### What you need to do
For this listing, the lines between the one holding "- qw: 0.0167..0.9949" and the one holding "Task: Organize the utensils", inclusive, must be set down exactly.

• • •

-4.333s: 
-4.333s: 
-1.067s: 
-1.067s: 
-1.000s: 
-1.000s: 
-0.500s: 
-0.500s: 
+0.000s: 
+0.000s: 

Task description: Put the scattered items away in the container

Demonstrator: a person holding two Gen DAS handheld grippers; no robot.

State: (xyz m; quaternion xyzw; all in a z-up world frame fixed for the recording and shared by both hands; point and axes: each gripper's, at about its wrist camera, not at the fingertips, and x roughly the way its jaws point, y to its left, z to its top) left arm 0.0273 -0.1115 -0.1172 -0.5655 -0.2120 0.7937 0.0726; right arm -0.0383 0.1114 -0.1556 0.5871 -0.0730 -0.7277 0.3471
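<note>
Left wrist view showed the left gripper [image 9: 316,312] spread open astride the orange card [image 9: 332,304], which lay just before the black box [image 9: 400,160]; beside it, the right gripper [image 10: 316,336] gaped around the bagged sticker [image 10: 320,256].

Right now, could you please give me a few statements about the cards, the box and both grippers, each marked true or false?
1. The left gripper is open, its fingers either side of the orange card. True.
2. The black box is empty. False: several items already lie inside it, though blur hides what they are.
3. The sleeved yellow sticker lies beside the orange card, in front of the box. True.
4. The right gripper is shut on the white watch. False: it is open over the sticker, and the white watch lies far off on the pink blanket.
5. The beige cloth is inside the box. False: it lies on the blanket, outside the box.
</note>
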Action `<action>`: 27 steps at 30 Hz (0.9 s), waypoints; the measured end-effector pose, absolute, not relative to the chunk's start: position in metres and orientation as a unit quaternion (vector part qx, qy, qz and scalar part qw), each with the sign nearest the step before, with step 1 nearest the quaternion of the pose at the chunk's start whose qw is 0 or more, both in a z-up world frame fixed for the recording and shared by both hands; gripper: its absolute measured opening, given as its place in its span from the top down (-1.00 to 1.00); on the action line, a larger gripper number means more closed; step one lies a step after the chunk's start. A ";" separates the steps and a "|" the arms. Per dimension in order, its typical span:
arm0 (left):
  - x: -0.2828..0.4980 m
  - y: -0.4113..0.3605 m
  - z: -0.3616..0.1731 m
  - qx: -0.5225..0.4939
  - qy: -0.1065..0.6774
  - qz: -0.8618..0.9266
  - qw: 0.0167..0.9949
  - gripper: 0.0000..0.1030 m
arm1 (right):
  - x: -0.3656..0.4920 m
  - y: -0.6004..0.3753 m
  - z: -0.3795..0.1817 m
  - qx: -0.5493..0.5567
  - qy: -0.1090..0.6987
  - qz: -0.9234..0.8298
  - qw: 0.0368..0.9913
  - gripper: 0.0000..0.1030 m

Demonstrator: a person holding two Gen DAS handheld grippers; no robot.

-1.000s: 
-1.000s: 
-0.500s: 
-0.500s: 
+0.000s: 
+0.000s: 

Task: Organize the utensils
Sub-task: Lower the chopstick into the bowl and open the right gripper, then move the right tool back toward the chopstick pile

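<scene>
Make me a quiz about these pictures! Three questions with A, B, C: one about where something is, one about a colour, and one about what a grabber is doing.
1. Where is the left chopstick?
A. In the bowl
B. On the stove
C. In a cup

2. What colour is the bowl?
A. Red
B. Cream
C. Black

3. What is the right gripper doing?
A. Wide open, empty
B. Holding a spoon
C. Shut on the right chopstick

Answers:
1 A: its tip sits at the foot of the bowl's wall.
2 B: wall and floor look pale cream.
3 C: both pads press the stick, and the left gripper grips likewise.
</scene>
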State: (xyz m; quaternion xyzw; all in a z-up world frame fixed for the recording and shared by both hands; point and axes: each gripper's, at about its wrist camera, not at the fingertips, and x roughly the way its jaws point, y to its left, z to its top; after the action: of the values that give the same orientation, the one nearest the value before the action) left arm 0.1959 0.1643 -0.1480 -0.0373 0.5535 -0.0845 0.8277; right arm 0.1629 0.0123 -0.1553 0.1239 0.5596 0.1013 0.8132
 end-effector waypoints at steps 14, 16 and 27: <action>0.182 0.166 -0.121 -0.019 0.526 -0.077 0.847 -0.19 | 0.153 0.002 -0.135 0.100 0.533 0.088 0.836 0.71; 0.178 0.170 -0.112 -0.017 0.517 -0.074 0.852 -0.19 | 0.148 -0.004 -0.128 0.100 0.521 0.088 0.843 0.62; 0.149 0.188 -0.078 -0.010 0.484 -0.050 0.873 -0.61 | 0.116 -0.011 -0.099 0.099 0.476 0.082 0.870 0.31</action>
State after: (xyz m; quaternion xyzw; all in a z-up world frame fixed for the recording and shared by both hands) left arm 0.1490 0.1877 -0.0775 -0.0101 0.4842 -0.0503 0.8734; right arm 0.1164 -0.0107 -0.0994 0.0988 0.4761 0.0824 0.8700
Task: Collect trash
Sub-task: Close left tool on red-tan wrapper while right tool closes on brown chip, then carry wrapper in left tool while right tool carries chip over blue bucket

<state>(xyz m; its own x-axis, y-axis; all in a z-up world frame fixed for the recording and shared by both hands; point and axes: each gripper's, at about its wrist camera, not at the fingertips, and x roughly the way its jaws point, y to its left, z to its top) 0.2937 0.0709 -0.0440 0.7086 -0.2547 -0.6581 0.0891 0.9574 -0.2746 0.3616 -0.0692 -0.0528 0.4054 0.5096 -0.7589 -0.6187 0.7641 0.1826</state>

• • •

### Result for this exercise
  - qw: 0.0167..0.9949
  - gripper: 0.0000..0.1030 m
arm1 (right):
  - x: -0.3656..0.4920 m
  - y: -0.6004..0.3753 m
  - z: -0.3795..0.1817 m
  - qx: -0.5493..0.5567
  - qy: -0.1090..0.6987
  - qz: -0.9234..0.8298
  - qw: 0.0368..0.9913
  - gripper: 0.0000..0.1030 m

Demonstrator: a person holding two Gen DAS handheld grippers; no robot.

-1.000s: 
-1.000s: 
-0.500s: 
-0.500s: 
+0.000s: 
+0.000s: 

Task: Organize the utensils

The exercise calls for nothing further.